He decided to move on Richmond. He wrangled over the route he would take, but he moved, when once in motion, with remarkable swiftness.

Within two weeks a magnificent army of one hundred and twenty thousand men, fourteen thousand horses, forty-four batteries with endless trains of wagons, supplies, and pontoon bridges were transported by water two hundred miles to the Virginia Peninsula without the loss of a life.

The day was a glorious one toward the end of March, when Betty stood on the hill above Alexandria and watched, with heavy heart, the magnificent pageant of the embarking army. The spring was unusually early. The grass was already a rich green carpet in the shaded lanes. Jonquils were flaming from every walkway, the violets beginning to lift their blue heads from their dark green leaves and the trees overhead were hanging with tassels behind which showed the clusters of fresh buds bursting into leaf.
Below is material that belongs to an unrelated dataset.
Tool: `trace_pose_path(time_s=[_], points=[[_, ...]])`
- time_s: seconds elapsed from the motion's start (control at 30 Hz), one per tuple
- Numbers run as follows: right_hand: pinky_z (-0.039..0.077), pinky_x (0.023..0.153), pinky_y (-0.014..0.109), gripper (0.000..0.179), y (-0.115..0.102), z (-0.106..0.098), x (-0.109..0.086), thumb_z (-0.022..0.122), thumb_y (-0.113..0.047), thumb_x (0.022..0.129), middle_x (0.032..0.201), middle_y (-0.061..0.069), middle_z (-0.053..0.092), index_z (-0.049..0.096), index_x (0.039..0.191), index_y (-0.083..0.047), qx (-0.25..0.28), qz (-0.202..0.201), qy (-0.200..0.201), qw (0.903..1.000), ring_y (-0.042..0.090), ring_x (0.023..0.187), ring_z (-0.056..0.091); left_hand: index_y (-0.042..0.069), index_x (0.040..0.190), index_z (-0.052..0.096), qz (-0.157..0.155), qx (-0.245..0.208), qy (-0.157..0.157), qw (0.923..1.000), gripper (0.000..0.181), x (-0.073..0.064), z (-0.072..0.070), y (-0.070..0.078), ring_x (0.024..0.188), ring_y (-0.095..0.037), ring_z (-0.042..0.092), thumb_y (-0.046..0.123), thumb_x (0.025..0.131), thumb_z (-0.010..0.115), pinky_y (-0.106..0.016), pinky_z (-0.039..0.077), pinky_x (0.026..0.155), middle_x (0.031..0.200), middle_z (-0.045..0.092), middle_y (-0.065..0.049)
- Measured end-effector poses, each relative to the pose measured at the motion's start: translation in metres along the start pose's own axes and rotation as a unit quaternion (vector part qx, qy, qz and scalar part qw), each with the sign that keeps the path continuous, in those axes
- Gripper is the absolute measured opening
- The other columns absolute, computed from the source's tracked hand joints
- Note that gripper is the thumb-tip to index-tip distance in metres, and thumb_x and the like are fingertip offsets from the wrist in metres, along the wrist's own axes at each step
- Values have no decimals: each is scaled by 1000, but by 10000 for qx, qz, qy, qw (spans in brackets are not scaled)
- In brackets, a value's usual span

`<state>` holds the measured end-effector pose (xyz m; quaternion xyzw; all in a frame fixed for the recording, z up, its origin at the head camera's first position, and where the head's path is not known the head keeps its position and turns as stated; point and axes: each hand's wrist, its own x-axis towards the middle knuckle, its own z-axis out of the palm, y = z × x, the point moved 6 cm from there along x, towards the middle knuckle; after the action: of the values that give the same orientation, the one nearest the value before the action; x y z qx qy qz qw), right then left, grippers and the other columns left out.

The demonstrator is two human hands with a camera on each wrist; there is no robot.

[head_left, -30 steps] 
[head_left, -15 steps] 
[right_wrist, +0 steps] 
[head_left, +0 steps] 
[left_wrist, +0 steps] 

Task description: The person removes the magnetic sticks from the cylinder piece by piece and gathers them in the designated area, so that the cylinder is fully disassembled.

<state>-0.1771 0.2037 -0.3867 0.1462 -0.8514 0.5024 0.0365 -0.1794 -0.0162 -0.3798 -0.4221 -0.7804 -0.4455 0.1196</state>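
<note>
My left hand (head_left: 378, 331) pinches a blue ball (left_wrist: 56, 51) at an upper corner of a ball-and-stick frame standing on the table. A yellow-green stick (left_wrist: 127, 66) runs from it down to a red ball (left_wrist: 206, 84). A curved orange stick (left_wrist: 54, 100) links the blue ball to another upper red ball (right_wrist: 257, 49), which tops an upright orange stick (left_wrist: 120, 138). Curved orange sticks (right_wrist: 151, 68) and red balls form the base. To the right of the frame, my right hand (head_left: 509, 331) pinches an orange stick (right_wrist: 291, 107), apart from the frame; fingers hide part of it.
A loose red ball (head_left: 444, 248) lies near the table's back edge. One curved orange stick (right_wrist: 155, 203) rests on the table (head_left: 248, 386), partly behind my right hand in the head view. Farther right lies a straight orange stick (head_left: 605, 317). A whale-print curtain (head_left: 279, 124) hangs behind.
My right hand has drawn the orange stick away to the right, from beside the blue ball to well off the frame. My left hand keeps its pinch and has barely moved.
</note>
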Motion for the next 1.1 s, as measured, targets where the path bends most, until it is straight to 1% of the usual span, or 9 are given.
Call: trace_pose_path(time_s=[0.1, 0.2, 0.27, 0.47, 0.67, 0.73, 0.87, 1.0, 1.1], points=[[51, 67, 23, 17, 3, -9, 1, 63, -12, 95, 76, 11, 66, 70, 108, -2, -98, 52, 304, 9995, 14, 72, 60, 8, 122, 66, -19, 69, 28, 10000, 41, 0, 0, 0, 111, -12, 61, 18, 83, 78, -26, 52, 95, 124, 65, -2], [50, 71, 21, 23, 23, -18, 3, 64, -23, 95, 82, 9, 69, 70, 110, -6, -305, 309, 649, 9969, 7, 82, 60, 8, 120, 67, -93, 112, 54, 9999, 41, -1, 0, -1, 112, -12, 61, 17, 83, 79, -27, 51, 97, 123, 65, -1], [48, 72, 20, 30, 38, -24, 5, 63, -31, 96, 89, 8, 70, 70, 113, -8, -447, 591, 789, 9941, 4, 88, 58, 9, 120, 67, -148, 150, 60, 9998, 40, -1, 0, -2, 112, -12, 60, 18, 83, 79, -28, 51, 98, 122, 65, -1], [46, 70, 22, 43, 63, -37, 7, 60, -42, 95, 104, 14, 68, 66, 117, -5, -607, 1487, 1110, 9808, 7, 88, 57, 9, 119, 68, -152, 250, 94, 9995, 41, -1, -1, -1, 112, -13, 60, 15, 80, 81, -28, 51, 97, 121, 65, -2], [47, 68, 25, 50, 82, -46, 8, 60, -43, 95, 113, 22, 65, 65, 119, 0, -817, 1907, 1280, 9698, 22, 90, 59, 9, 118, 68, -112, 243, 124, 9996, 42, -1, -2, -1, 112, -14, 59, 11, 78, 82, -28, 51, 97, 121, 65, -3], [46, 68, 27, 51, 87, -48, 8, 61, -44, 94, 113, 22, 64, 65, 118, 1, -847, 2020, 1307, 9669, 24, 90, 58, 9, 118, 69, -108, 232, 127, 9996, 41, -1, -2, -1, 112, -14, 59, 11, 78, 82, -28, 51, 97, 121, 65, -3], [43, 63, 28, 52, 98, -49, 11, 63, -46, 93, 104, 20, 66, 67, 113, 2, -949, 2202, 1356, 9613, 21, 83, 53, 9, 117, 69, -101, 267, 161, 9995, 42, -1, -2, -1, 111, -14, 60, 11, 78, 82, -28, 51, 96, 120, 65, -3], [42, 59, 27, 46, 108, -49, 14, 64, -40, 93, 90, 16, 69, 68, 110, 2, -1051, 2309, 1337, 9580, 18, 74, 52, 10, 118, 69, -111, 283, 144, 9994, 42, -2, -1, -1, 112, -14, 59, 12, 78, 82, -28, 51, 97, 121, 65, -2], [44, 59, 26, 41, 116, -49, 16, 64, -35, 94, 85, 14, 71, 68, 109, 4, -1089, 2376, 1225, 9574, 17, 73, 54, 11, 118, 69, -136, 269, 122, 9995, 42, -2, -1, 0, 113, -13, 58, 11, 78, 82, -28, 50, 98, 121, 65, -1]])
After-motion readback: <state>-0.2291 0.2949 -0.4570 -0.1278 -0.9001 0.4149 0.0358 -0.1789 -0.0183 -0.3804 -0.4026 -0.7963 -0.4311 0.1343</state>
The armed host covered hill and plain and stretched out in every direction as far as the eye could reach. Four hundred ships had moved up the river to receive them. Companies and regiments of magnificently equipped soldiers were marching to the throb of drum and the scream of fife. Thousands of cavalrymen, in gay uniforms, their golden yellow shining in the sun, were dashing across a meadow at the foot of the hill. The long lines of infantry stretched from the hills through the streets of Alexandria down to the water's edge. Everywhere the regimental bands were playing martial music.

Somewhere among those marching, cheering, laughing, shouting thousands was the man she loved, leaving without a word.

An awkward private soldier passed with his arm around his sweetheart. Her eyes were red and she leaned close. They were not talking any more. But a few minutes were left and he must go—perhaps to die. Words had ceased to mean anything.

Her heart rose in fierce rebellion against the wall of silence her pride had reared. A group of magnificently equipped young officers passed on horseback. Perhaps of General McClellan's staff! She looked in vain among them for his familiar face. If he passed she would disgrace herself—she felt it with increasing certainty. Why had she come here, anyway? As well tell the truth—in the vague hope of a meeting.

The quick beat of a horse's hoof echoed along the road. She looked and recognized John Vaughan! He was coming straight toward her. Instinctively and resistlessly she moved to meet him.

She waved her hand in an awkward little gesture as if she had tried to stop after beginning the movement. His eye had been quick to see and with a graceful pull on his horse's bridle he had touched the pommel of the saddle, leaped to his feet, cap in hand, and stood trembling before her.

"It's too good to be true!" he exclaimed breathlessly.